Foucault’s attention to ethics in the early 1980s hardly signified a departure from political issues, but a re-conception of politics as an ethical politics. The work on your own freedom that ethics comprise is political, Foucault argued, in the sense that our self-fashioning involves what we are willing to accept or want to change in ourselves as well as in our circumstances: “[T]here is no first or final point of resistance to political power other than in the relationship one has to oneself” (Foucault, 2005: 252). Perhaps, the urgent issues of our time call for developing another form of ethics rather than models rooted in legal frameworks and Christian morality. The recent emergence of responsible consumers, ‘life-long learners’, climate conscious youths, “freeganism”, and fluid gender identity could be analyzed with inspiration from Foucault’s work on ethics and self-formation. An analytical key task that will be addressed in this part of the course is how to integrating Foucault’s notion of technology, the dispositive, with his analysis of self-technology, hence bridging the mid-career Foucault’s analytics of power with the late Foucault’s ethics.

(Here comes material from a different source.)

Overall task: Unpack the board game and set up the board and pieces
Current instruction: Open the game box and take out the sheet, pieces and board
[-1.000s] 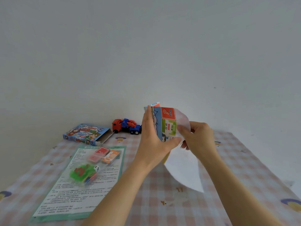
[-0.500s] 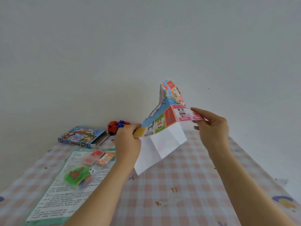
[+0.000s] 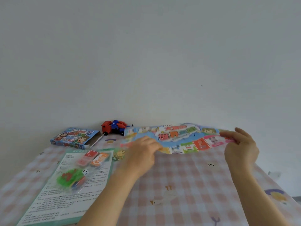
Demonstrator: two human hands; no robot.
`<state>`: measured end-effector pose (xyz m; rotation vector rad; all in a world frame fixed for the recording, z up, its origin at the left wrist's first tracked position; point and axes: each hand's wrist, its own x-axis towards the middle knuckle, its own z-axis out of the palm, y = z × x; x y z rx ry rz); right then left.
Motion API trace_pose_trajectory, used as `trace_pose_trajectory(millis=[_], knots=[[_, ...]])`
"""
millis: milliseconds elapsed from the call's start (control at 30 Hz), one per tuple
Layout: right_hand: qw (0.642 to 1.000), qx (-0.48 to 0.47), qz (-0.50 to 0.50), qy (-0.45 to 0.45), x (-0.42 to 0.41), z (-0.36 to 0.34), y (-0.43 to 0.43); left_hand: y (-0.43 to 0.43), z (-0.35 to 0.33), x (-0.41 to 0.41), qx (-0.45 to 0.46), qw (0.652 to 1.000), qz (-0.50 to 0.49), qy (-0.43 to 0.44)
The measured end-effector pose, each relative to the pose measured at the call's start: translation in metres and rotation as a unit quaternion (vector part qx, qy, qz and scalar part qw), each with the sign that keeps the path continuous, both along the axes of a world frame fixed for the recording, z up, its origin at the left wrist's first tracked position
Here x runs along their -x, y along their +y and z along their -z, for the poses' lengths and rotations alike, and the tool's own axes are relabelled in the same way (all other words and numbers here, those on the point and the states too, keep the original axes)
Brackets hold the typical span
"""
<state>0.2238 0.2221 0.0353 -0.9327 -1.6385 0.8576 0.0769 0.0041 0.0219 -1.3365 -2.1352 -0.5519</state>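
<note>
- Game pieces (image 3: 71,177), bagged in clear plastic, are lying nearest me at the left on the rule sheet (image 3: 65,201); two card packs (image 3: 92,158) are sitting just beyond them on the same sheet.
- Checked tablecloth (image 3: 187,185): a bare stretch is running under both forearms.
- Left hand (image 3: 141,154): its fingers are curling onto the board's near edge and pinching it; blur is hiding the fingertips.
- Right hand (image 3: 241,149): it is pinching the board's right end.
- Board (image 3: 179,139): it is hanging opened out between the two hands, printed side up. Its long axis is running left to right, and its body is lying beyond both grips toward the wall. I am unable to tell whether it is touching the cloth. I am judging both hands about equally near, so laying it flat means lowering it toward me onto the bare stretch.
- Box (image 3: 73,137), open-ended, is lying far left.
- Toy truck (image 3: 114,127) is standing by the wall, just beside the board's far left corner; I am rating that as the likely snag.
</note>
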Motion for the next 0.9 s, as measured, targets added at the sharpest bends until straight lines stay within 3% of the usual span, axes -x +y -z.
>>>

The theme of this PhD course requires that the participants engage in some way with Foucault’s historical work, his analytical frameworks, his concepts, or his approach to organization, technology, and subjectivity. Papers that are not underpinned exclusively by Foucauldian analytics but also derive from other thinkers and traditions are welcome too. Our point of departure is that Foucauldian analytics is not only pertinent to philosophical research, since such analytics can also find application in ethnographic, sociological, organizational, historical, and anthropological research.

Teaching style

The goal is to sharpen the participants’ knowledge of the Foucauldian toolbox of analytical resources and how these can be applied in PhD projects. To that end we will set aside sufficient time to carefully examine and discuss the papers submitted by the participants. The course will consist of both workshops and lectures/presentations by scholars who are specialist in Foucault’s work and subsequent Foucauldian scholarship. The goal of the lectures is, first, to clarify the ways in which Foucault worked with his most significant analytics and, second, to demonstrate how to put the analytics at work in specific analysis. The aim of the workshops is to explore how Foucauldian analytics function (or possible may be employed) in each participant’s research – with the aim of strengthening, deepening and nuancing the participants’ dissertations or research articles. In the workshops, the course participants are divided into smaller groups (using shared topics and/or approaches as choice criteria) enabling a substantial peer discussion of both paper and their research project. Each workshop will be supervised and organized by one of lecturers.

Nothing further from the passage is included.